PH: The big musical influences on Flaming Fire are ancient vocalists, like the Greco-Roman chants you hear in Fellini's "Satyricon." Also Gregorian chanters, Ratt, Korean Pansori music, traditional Baptist hymns, the Magic Pacer, the Beatles song "Tomorrow Never Knows," Johnny Cash, Gary Glitter, Cobra Killer, the Butthole Surfers, Judy Collins, Hawkwind, Greg Cosgrove's Clark County, Glenn Danzig, Daniel Johnston, Metallica, Morrissey, Galaxy 500, Miles Davis, DMX, DJ Skrew and DJ Markski, Roland Kirk, Ram Jam, Lynyrd Skynyrd, the Cure, Faun Fables, Gordon Lightfoot, Psychic TV, Eddy Arnold, Neon Hunk, Kylie Minogue, the Four Seasons, Shizuo vs. Shizor, Magic is Kuntmaster, the Hangovers, Warlock with Doro, and Elvis Presley.

DA: There's a distinctly pagan outlook (and visual image) happening here -- is the Flaming Fire down with paganism?

PH: Yeah! In the stuffy collegiate sense. Although I am much more pro-human as opposed to pro-nature. I hate raves, and will probably never get anything pierced. But I was a failed Greek student in college. And still am. I love Classicism; reading weird translations of Babylonian prayers, stuff like that. I love Greek plays, Homer. I wish I could learn more about Aztec mythology these days. If you meet me a party, feel free to talk my ear off about your doctorate in Latin or Greek or whatever, I really enjoy hearing about stuff like that.

But I don't see a big difference between paganism and Christianity. I think God reveals himself to everyone.

DA: I have this vision of the live performances as explosions of chaos and color. Am I wrong?

PH: The ritual aspect of performance is a big deal to us, we really enjoy it. I try and be as close to what I love about Greco-Roman theater, mostly from Fellini's SATYRICON and Nietzsche's BIRTH OF TRAGEDY, as I can. The chorus, the entrance, the exits, the ritual screaming, the bells, the gongs, the strobe lights, the fog, the chanting -- you know, the idea of religion and art, before they called it religion or art, and it was both the same thing.

DA: Does the band have a goal, a burning vision? Or is it all just about playing loud and drinking beer?
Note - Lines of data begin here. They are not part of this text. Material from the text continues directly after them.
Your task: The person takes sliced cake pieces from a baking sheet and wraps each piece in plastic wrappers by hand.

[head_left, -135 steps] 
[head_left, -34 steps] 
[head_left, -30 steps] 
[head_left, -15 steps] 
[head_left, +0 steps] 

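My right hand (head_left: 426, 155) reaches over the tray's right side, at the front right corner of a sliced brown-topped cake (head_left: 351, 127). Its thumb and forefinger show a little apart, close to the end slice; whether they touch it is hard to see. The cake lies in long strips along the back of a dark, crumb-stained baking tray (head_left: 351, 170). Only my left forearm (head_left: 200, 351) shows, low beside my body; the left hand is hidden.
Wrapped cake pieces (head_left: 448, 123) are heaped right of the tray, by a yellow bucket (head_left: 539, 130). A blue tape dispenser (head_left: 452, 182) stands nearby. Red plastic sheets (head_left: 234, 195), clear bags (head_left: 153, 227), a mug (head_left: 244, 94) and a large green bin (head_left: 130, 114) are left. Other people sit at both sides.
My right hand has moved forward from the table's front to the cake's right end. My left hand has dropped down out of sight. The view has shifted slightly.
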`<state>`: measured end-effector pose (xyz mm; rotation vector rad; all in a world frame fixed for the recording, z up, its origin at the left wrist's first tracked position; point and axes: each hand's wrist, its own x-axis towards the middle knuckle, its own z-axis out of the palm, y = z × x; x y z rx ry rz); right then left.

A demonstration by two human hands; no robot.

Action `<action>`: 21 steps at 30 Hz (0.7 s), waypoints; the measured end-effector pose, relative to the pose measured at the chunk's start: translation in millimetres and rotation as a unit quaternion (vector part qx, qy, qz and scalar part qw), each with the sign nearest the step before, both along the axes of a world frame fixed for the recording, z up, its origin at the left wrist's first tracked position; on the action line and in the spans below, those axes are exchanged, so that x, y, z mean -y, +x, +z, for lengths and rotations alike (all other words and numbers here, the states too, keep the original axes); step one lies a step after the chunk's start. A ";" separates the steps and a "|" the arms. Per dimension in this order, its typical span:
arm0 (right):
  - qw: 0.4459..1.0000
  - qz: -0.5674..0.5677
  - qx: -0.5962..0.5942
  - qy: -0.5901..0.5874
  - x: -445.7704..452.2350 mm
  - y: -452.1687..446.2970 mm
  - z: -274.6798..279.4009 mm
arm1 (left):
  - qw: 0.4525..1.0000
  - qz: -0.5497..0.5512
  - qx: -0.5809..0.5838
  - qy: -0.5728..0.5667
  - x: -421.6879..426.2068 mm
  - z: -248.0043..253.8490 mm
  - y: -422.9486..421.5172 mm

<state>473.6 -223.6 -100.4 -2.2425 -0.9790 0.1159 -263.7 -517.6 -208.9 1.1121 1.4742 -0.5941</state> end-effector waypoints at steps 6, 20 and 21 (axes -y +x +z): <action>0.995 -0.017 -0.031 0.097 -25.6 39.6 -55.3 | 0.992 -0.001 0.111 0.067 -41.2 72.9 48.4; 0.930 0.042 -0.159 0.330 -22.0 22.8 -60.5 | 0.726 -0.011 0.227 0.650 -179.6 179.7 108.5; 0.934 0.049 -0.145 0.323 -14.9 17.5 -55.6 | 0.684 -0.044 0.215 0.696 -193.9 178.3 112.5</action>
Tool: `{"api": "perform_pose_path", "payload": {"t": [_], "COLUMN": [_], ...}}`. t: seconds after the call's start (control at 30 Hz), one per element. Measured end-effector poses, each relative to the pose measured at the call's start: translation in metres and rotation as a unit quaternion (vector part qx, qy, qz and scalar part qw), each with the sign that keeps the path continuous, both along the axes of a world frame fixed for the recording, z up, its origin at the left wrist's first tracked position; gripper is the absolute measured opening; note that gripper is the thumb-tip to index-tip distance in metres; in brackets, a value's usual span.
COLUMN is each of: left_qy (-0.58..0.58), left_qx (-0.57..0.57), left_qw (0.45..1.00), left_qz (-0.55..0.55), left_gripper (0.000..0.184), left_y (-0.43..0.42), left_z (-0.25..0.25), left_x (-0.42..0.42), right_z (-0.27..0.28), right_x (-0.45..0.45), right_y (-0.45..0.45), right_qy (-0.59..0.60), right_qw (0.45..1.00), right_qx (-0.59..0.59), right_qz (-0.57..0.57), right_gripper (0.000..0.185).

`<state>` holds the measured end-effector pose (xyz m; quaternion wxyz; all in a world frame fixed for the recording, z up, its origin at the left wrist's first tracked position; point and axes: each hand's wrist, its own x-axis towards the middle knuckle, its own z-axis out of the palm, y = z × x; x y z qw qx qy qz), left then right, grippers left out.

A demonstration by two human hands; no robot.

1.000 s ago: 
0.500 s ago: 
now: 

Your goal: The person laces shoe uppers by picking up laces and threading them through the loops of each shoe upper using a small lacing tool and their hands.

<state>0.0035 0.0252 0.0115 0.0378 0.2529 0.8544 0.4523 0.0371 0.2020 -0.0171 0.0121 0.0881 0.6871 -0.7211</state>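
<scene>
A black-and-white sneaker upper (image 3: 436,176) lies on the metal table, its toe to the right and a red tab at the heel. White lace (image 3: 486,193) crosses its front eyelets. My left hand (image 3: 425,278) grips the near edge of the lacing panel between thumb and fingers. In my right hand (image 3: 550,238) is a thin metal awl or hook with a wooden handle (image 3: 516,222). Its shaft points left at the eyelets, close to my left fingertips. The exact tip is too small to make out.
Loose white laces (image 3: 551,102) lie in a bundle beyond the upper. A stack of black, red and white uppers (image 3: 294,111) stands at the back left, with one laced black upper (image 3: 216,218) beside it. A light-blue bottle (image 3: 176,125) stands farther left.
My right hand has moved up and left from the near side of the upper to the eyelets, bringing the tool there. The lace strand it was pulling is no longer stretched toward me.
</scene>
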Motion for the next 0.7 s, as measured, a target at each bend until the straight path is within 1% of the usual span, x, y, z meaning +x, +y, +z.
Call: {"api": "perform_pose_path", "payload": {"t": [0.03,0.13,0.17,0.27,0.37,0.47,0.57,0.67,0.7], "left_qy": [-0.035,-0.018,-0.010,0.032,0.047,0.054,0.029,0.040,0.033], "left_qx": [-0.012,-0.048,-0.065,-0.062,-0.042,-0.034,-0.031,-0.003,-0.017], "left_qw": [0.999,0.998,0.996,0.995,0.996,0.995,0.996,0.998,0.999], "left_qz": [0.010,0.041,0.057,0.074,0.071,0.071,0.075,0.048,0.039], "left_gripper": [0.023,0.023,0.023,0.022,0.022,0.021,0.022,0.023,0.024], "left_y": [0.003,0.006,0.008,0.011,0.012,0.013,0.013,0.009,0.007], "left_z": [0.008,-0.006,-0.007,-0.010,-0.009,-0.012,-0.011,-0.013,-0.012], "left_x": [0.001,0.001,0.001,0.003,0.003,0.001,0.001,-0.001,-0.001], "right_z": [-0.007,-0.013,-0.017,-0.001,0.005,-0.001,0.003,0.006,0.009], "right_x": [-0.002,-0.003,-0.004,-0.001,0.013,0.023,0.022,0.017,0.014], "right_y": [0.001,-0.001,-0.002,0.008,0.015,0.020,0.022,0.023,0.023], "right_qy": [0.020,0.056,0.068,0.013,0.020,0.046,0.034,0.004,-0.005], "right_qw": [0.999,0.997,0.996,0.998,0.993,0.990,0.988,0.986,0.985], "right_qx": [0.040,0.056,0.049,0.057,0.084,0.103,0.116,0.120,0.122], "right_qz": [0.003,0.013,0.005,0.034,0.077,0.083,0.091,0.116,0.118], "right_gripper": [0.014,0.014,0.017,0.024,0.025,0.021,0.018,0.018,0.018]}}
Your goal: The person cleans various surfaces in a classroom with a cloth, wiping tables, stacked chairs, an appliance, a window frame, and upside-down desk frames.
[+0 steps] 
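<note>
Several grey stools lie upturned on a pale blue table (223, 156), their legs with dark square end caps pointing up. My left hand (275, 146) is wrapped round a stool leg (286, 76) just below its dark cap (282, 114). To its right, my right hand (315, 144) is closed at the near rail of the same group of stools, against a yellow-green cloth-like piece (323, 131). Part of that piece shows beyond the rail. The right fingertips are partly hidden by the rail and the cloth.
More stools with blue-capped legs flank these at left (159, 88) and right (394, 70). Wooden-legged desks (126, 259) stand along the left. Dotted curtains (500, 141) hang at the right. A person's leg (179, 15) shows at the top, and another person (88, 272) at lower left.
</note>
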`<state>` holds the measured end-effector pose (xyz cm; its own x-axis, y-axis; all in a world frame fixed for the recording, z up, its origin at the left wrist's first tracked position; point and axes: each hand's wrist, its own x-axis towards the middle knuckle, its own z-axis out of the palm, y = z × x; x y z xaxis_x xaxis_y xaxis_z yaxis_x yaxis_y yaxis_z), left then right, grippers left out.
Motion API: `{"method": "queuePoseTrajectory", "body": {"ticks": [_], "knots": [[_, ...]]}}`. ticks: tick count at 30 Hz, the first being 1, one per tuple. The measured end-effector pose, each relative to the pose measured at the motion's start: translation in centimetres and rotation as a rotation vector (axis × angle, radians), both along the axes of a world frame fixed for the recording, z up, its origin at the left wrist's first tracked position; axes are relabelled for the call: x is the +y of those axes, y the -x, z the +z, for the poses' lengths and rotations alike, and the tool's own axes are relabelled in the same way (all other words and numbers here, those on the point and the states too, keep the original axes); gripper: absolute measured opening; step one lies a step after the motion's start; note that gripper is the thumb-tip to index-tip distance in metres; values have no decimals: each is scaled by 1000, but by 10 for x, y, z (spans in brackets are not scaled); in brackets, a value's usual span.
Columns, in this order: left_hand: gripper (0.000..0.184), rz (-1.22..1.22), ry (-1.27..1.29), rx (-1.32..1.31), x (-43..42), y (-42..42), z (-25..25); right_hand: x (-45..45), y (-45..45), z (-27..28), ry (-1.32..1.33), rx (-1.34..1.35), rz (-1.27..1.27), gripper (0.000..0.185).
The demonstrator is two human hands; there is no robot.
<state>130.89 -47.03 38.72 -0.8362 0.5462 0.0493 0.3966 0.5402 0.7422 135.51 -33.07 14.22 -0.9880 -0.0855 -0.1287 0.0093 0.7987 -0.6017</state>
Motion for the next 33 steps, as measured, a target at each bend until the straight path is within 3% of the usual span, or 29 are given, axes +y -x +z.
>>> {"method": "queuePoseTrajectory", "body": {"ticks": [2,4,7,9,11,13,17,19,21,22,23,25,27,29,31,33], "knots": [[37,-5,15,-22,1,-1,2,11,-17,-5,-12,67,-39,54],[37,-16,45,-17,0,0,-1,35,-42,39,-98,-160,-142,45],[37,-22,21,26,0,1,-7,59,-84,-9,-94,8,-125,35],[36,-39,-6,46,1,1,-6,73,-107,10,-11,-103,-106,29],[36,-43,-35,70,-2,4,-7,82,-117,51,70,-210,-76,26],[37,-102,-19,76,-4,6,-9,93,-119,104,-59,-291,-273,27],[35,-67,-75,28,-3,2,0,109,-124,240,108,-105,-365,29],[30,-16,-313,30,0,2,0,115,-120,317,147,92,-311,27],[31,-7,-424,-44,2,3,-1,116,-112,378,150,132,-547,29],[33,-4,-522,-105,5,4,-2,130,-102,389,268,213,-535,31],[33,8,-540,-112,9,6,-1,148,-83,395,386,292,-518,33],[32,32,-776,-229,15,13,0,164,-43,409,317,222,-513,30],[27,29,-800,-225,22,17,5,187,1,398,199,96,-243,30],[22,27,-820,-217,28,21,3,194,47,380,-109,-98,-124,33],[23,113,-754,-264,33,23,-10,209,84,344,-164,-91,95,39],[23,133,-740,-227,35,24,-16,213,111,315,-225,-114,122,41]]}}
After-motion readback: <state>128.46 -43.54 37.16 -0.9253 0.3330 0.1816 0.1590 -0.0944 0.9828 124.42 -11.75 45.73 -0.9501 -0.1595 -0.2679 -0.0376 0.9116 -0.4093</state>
PH: Martin Luther and C.S. Lewis were both converted while drinking beer. The first and last thing Jesus did for his friends was give them wine. Drinking can be a very beautiful thing, conducive to all sorts of burning visions.

In terms of new stuff for Flaming Fire:

a) We're celebrating Lauren's "Tales from Vineyland" book release at a big party next month at CBGB's Gallery. It's REALLY good.

b) A short animated cartoon of "The Sun is a Snake" done by Cynthia Mitchell, Jonny A and Richard O'Connor will be coming out soon, on our website.

c) We're working on a comic book and video game about the 30,000 year sorrowful, bloody saga of Cuniglius Cronk, the astral-traveling Dixie warrior.

I) Hope to release the comic book this year (drawn by John Mathias, written by me, edited by Tim Hodler)

II) and the video game (designed by Gabriel Walsh, character design by Louis Underwood)

d) we're going to play on WFMU in the next month or so with the material from "Songs from the Shining Temple," plus one or two new songs composed for bells, gong and vibraphone.

DA: Feel free to leave the message of your choice at the beep....

PH: Doris Lessing's "Archives of Canopus" is amazing! Everyone should read it.